I love this little motel. Why are property taxes rising so high it's putting small operations at risk? It's as if the more taxpayers come to Victoria the more it costs us.

0000000000000000000000

Pioneer rode the Surf
Peter Mangelsen's little motel became a landmark on Victoria's waterfront


Katherine Dedyna
Times Colonist

Friday, October 27, 2006




CREDIT: Debra Brash, Bruce Stotesbury
Times Colonist / Randy Mangelsen and Faye Rowley grew up watching their father Peter run the Surf Motel, a landmark along the Dallas Road waterfront.


Alice and Peter Mangelsen began their long lives together on southern Saskatchewan farmland, but they ended up building and running one of the signature sights on Victoria's waterfront: the Surf Motel.

Just short of 65 years of marriage, the loving, low-key couple recently died -- Peter on Oct. 8 at 95 and Alice on June 23 at 89, leaving behind an architectural legacy opposite the Ogden Point breakwater that's still in the family. For now.

It's only 14 glass-fronted units, plain and simple, with 14 metal-rail balconies facing the water, a small parking lot and a vintage sign. But there's something distinctly fetching about the Surf.

Victoria architect Bob Siddall, who designed the 1960 landmark in the International style of the times, can attest to that. Over the years, he has had as many comments and inquiries about this little place as he has had for his vastly more prestigious commission for the McPherson Library at UVic.

"It turned out to be a remarkably clean and tidy design," says Siddall, delighted that people still like the way it looks.

He also remembers the Mangelsens: "They were just nice, quiet, honest people." There was nothing flamboyant about them or their motel. But the Surf brought in customers from all over the world, many of them repeat clients .

"My dad built this place in six months with two carpenters," recalls son Randy, now the owner. "I think it was about $100,000 to build in 1960."

The prudent Peter wasn't convinced this tourism thing would fly. So he built the Surf with kitchenettes, little hallway cupboards for bottled milk and tenant-style mailboxes just in case he had to convert it to bachelor apartments. Some units still have chenille bedspreads.

"He put his heart into everything he did and mom did, too," adds their daughter Faye Rowley, a Victoria retiree. "She was the one behind the desk. Dad was the one who took the money to the bank."
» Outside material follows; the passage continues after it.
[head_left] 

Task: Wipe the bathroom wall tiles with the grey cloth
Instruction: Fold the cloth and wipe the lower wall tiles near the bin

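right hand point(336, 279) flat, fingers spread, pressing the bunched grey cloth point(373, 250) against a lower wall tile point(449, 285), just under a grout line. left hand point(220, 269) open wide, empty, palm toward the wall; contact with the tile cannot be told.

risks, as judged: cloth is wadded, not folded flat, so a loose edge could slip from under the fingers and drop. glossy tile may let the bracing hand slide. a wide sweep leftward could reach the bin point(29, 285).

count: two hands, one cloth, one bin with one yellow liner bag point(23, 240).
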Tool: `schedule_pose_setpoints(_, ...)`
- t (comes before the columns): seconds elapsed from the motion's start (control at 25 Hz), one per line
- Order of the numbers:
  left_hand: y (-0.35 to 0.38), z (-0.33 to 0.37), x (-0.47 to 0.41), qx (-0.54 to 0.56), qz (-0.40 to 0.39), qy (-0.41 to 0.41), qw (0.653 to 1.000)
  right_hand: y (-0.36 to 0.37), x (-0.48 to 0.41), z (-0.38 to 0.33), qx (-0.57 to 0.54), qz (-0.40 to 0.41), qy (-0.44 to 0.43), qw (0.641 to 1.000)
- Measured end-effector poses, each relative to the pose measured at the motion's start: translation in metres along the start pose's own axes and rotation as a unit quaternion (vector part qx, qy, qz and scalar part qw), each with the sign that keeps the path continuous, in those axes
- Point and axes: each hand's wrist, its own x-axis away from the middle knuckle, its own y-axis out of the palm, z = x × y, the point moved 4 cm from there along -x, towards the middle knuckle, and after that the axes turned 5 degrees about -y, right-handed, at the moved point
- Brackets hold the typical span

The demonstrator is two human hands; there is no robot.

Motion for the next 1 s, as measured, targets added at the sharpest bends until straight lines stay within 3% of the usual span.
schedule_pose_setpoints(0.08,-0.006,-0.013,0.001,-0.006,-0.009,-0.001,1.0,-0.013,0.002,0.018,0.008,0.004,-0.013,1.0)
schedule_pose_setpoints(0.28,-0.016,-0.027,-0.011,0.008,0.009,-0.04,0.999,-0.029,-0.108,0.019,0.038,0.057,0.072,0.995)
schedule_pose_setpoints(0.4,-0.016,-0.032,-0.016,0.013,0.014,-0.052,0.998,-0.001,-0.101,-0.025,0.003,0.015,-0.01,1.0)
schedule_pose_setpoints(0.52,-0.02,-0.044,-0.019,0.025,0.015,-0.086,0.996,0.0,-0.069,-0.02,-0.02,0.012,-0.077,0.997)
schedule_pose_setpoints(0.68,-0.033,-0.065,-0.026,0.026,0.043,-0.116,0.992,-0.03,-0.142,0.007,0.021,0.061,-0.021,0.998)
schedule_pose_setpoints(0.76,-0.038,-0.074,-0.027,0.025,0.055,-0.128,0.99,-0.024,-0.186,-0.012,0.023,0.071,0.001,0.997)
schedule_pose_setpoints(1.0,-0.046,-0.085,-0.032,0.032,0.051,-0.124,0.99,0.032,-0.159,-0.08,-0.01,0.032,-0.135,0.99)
It's a good thing it worked out that way. If not for Alice's self-taught business skills and ability to extract cash in the era before credit cards, the motel might have gone under because Peter found it easier to offer people money if needed, rather than ask to be paid, Randy says.

In 1960, the room rate was $8 a night; last summer it was $130.

When it opened, there wasn't enough furniture, so the family would lug the few TVs from room to room depending on vacancies.

Once, singer Patti Page (How Much Is That Doggie in the Window?) checked in. Overhearing her warble, her dad remarked: "Boy, can that woman in Room A ever sing," Faye recalls.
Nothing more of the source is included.